Ileana Almeida
Se está presentando en Centro de Arte Contemporáneo de Quito una obra de excepcional valor literario y teatral. Se trata de la adaptación de una pieza perfomática, Descripción de un cuadro, del renombrado dramaturgo alemán Henier Müller (1929-1995). Es el resultado de la labor investigativa y creativa del taller experimental de la Escuela de Teatro de la Universidad Central. La dirección y puesta en escena corre a cargo de la profesora Madeleine Loayza. La obra es compleja y plantea mensajes filosóficos y estéticos profundos.
El texto original es una versión innovadora del esquema del mundo. Todo comienza con la imagen casi idílica de cierto paisaje sumido en una luz que destella. El sol, siempre presente, mira con su único ojo a los actores y objetos que representan un proceso de destrucción y creación continuo. El hombre y la mujer, a intervalos propios del convencionalismo teatral, se transforman de victimario en víctima. El amor aparece como una tragedia aniquiladora. La muerte, como la totalidad de la devastación. Los actores son absorbidos por el caos lodoso y oscuro, más parecido a la sangre que a la tierra. La tormenta se cierne inmóvil, aúlla desde el horizonte y ruge en el interior de los figurantes; implica una metáfora de algo ciego, brutal, sin destino ni lugar.
Los objetos adquieren una paradójica naturaleza cambiante: la mesa se vuelve lecho obsceno. La botella intocada del vino pasa a significar la pureza de la mujer violentada. El árbol sin hojas, que se expone constantemente por medio de proyecciones fotográficas, constituye una parábola de la existencia atormentada de los personajes. Los pájaros se entienden, lo mismo que el ángel, como signos alejados de la conciencia humana: la única posibilidad de una vida libre.

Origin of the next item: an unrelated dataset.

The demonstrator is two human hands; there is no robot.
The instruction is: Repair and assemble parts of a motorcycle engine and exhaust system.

Los marcos de los cuadros, incapaces de encerrar la movilidad de lo inmóvil, se hallan esparcidos por el suelo; tienen distintos tamaños y recuerdan que son el soporte material de la obra y sirven como ventanas para espiar el horror o para brindar de la botella recién abierta con los atónitos espectadores. La naranja que el hombre devora con fruición deviene en fruta madura que sacia el deseo masculino. El cuchillo plantea una pregunta cuya respuesta la va encontrando el público a medida que se desarrolla la acción: hay que entenderlo como un símbolo fálico, pero es también un arma amenazante y destructora.

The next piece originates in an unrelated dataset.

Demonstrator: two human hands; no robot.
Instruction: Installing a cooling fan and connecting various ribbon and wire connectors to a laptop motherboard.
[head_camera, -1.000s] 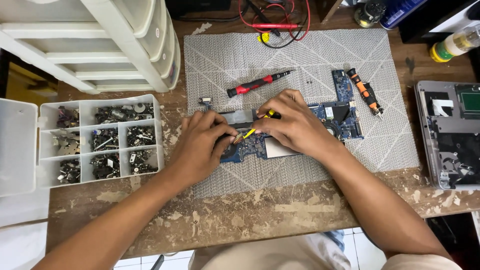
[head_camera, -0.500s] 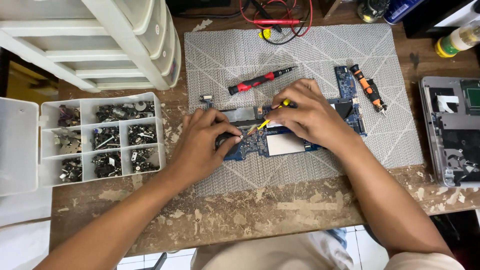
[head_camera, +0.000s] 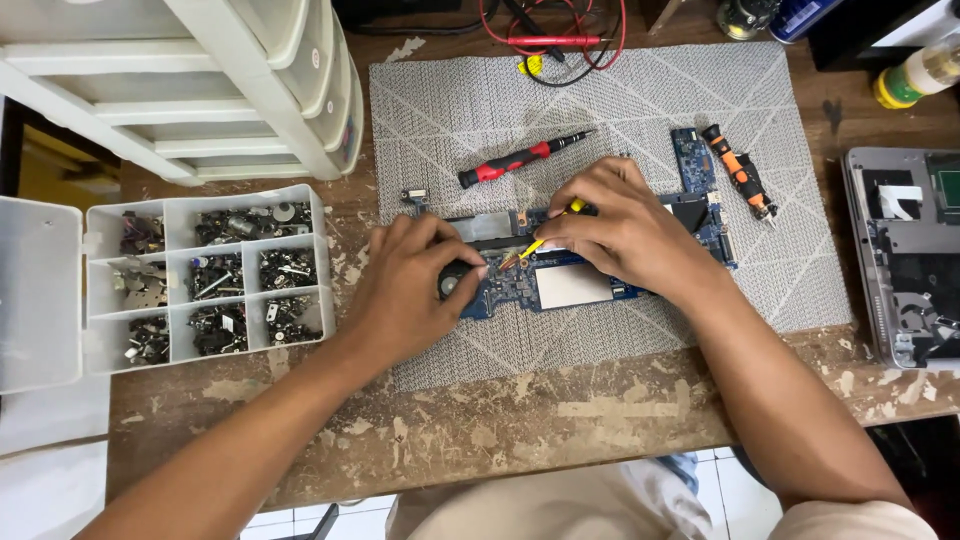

En la obra se introduce un tercer elemento que refuerza el convencionalismo escénico del personaje femenino: no es otro que el testigo -ciego, mudo y sordo- de lo que ocurre en el escenario compartido por el público y los actores. El cuadro al que alude el título de la pieza no tiene una existencia real ni en texto de Müller ni en la puesta en escena del grupo universitario, pero los espectadores perciben imágenes claras de él: el intento del dramaturgo de pintar en el vacío.